THE TASK: Go through the records below and copy out every line holding "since".

[STUDY MATERIAL Boundary: Start]

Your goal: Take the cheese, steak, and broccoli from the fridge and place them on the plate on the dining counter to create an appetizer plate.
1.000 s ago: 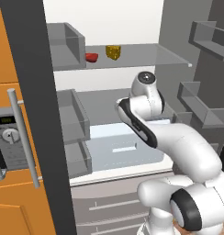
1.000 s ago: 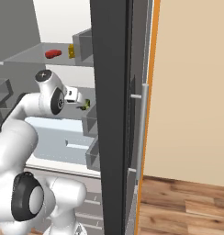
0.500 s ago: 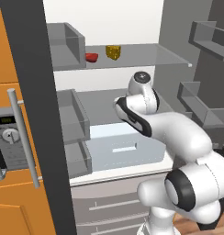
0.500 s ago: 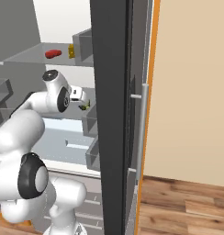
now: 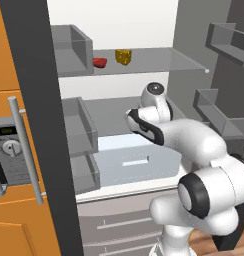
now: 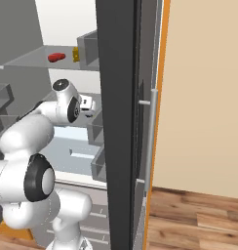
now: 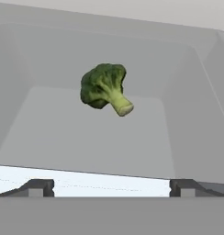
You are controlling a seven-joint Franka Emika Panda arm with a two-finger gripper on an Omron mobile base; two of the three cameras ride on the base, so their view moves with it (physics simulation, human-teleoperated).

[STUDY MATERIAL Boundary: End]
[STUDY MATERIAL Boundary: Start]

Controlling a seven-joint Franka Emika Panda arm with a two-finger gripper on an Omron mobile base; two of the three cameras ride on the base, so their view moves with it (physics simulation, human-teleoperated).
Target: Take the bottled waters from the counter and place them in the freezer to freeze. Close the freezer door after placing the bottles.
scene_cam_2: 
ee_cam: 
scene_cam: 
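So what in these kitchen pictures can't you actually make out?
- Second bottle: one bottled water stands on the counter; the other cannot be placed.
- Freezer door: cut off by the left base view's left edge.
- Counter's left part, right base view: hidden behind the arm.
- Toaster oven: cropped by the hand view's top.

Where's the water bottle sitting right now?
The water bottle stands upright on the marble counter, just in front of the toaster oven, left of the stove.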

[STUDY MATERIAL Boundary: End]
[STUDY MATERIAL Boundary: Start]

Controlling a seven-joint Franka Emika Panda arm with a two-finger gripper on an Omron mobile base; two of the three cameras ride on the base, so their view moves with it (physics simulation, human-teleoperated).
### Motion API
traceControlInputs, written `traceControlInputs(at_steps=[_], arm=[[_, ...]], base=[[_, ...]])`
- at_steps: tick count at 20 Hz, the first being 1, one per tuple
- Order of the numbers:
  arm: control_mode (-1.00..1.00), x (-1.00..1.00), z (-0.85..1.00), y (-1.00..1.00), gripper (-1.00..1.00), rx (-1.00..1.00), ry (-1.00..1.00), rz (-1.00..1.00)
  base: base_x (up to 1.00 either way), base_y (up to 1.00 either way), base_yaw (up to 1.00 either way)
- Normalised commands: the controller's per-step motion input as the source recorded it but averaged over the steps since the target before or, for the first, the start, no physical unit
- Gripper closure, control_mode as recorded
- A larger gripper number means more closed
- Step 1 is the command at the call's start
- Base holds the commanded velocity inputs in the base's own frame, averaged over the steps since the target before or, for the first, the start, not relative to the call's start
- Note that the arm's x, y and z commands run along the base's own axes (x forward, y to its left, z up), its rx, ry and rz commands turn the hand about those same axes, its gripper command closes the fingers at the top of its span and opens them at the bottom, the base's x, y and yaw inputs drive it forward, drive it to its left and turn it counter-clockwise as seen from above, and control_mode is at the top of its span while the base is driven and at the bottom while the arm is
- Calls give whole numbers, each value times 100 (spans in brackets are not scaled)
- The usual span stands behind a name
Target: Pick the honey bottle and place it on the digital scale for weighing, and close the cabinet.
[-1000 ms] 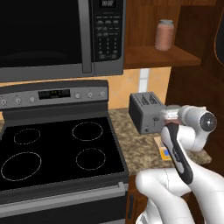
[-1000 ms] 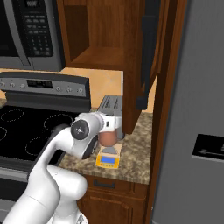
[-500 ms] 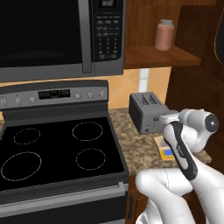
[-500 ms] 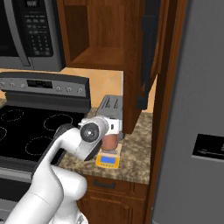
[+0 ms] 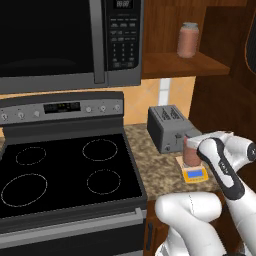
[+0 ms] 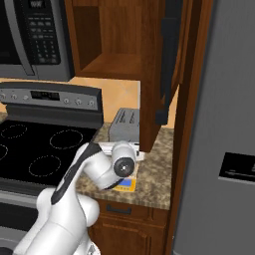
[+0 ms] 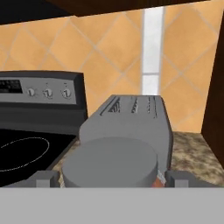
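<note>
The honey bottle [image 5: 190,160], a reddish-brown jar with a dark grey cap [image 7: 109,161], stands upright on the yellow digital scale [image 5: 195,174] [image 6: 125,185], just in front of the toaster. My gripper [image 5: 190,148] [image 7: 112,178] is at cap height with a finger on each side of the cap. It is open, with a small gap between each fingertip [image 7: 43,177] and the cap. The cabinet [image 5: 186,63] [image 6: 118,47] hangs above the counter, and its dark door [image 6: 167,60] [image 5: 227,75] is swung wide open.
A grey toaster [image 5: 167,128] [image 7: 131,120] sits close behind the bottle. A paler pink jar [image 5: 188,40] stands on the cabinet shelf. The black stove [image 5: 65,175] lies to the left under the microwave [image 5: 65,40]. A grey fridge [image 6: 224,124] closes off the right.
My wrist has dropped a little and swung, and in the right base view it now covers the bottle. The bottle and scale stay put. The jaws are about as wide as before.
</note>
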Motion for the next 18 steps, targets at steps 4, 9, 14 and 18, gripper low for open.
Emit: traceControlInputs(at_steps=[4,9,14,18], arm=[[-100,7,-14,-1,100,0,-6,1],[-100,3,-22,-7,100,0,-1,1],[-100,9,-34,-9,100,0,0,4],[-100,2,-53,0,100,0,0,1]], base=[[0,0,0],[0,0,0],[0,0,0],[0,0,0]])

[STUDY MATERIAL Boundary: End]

OUTPUT:
- Normalised commands: the controller's per-step motion input as the source recorded it but averaged over the steps since the target before or, for the first, the start, no physical unit
- Base holds the commanded velocity inputs in the base's own frame, averaged over the steps since the target before or, for the first, the start, not relative to the call's start

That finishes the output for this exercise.